Besides, I think, as I lead my son out into the evening sun, watching the holy bubbles iridesce picturesquely round the stunning Art block, I may have a choice about this school, but I don’t have a choice about the skew this school could give to my choice of school. This new, shiny, religious school could well attract the middle-class parents I see wandering anxiously around the site. They might enrol here, rather than at the other two nearby comprehensives, thus making the comps even less socially balanced than they were to start with. Things could easily get bad enough for me to have to eat humble pumpkin muffin and come crawling back in here to blow a bubble for Jesus, and I really don’t want to do that, not after making such a righteous scene.

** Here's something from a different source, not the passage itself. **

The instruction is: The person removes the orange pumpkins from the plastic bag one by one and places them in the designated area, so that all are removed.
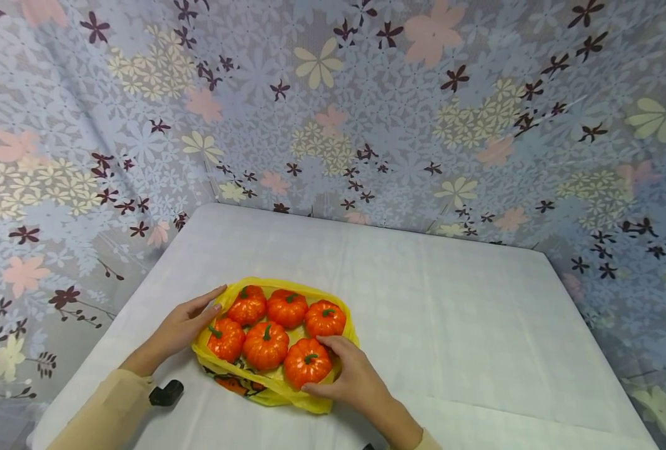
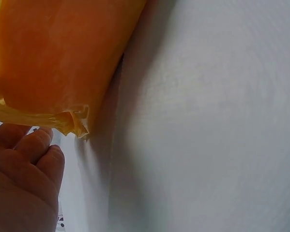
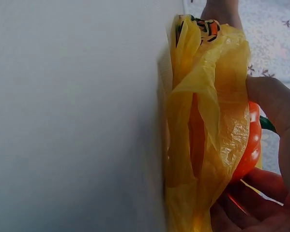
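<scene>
In the head view, six orange pumpkins (image 1: pixel 266 345) (all green-stemmed) sit inside the open yellow bag (image 1: pixel 299 400) on the white tabletop (image 1: pixel 451 325). The left hand (image 1: pixel 183 322) is at the bag's left rim, fingers apart; the right hand (image 1: pixel 351 374) has its fingers clamped round the front-right pumpkin (image 1: pixel 307 365). In the left wrist view, fingers meet the bag's edge. In the right wrist view, the thumb lies against the bag, a pumpkin between it and the fingers

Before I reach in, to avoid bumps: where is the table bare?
Bare: the white table right of the yellow bag and right hand, and beyond the bag to the floral cloth. Crowded: the bag, holding six pumpkins, left hand at its edge.
</scene>
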The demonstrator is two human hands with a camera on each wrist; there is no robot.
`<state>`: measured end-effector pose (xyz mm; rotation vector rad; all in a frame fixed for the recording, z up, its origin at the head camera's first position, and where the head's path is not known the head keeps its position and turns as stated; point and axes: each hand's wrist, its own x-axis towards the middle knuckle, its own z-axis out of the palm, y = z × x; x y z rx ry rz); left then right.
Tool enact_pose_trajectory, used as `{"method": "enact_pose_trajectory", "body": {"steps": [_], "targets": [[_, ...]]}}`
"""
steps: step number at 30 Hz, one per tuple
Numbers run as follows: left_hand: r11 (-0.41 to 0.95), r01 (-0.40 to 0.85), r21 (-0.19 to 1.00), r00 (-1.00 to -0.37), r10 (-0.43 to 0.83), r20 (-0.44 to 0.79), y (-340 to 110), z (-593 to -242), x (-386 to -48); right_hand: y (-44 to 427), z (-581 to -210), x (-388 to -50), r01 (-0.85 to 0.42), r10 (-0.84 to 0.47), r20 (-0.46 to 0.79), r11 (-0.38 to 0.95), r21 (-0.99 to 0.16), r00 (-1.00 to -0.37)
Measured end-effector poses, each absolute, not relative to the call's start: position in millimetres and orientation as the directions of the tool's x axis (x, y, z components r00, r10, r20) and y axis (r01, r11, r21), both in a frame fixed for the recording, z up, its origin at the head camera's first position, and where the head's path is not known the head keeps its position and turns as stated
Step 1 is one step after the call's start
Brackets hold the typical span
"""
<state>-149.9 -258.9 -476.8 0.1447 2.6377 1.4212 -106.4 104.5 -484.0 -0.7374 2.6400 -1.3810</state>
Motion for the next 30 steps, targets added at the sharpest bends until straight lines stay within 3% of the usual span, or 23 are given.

The Catholic school down the road does skew my choice of school, but not in the way I expected. The lovely buildings stay perfectly lovely, but over the next seven years its reputation does not solidify, it does not become over-subscribed, and its exam results are mediocre. After a few years, the original head leaves, and it is difficult to appoint another, because anyone above Assistant Principal level must be Catholic, and ours is not a Catholic town. Eventually, the school appoints internally, a newish teacher from a university background, someone with a PhD, but with no Vice Principal experience or record with disciplinary systems. Within eighteen months, the school is emptying, and there are children lighting small fires and smoking just yards from the gate. Ofsted come in and fail the place, singling management and governance out for blame. But there is very little that can be done; the Catholic community isn’t large enough to supply new governors or a better head. In my school our excellent, tough Vice Principal is looking for a headship. She’d love to walk down the block and sort out the Catholic school, but she isn’t just not Catholic; she’s married to a woman. Now, our school fills to overflowing with children escaping from the Catholic school. Even the beautiful buildings start to look battered, litter accumulating against the pretty chapel.